> **PROBLEM DETAILS**:
Give an unaltered copy of the listing below, minus its pictures.

> **INFORMATION PROVIDED**:
◆ ◆ ◆ ◆ ◆

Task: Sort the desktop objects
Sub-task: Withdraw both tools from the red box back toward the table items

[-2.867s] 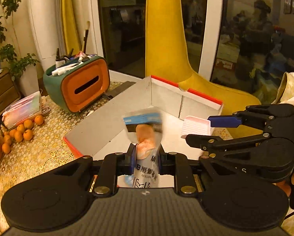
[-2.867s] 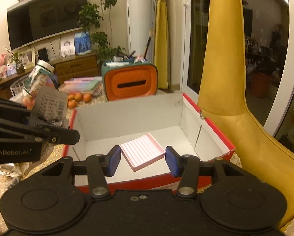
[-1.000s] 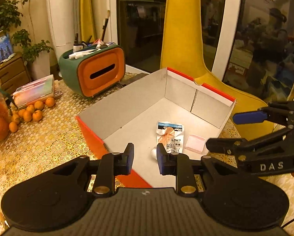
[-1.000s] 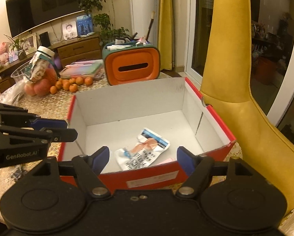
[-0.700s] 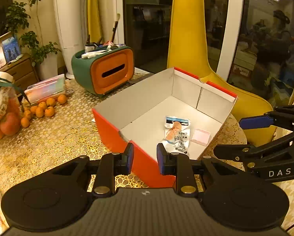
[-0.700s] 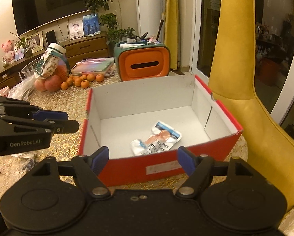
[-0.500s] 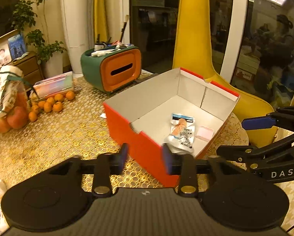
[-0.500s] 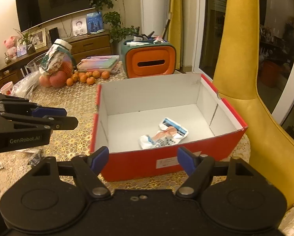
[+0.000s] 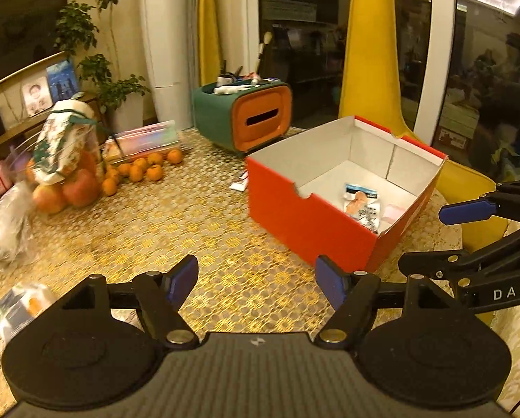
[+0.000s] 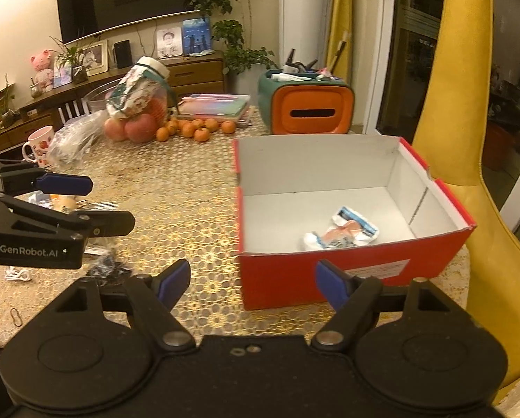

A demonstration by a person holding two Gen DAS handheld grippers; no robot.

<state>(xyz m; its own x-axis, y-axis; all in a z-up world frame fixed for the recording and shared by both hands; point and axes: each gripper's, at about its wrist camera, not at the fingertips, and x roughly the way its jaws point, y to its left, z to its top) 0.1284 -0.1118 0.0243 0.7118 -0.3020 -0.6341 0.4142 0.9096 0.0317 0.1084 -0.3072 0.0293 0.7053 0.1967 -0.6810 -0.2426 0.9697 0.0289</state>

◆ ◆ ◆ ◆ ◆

> **ANSWER TO THIS PROBLEM**:
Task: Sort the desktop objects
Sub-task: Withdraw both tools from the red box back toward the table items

[-2.867s] 
[-2.867s] 
[-1.000s] 
[-1.000s] 
[-0.700s] 
[-0.700s] 
[-0.500s] 
[-0.500s] 
[+0.000s] 
[+0.000s] 

A demonstration by a person holding two Gen DAS handheld grippers; no robot.

<state>(xyz m; its own x-axis, y-axis; all in a z-up world frame fixed for the recording and shared by both hands; point and axes: each gripper's, at about its wrist camera, not at the fingertips, and x roughly the way its jaws point, y to its left, z to its top) 0.1284 -0.1118 0.0243 0.7118 -0.3020 -0.6341 0.4142 0.9096 0.0317 0.1084 -0.3072 0.0293 0.7053 0.1967 -0.6810 -0.2426 0.9697 0.0289</state>

The answer stands, and there is nothing more to add.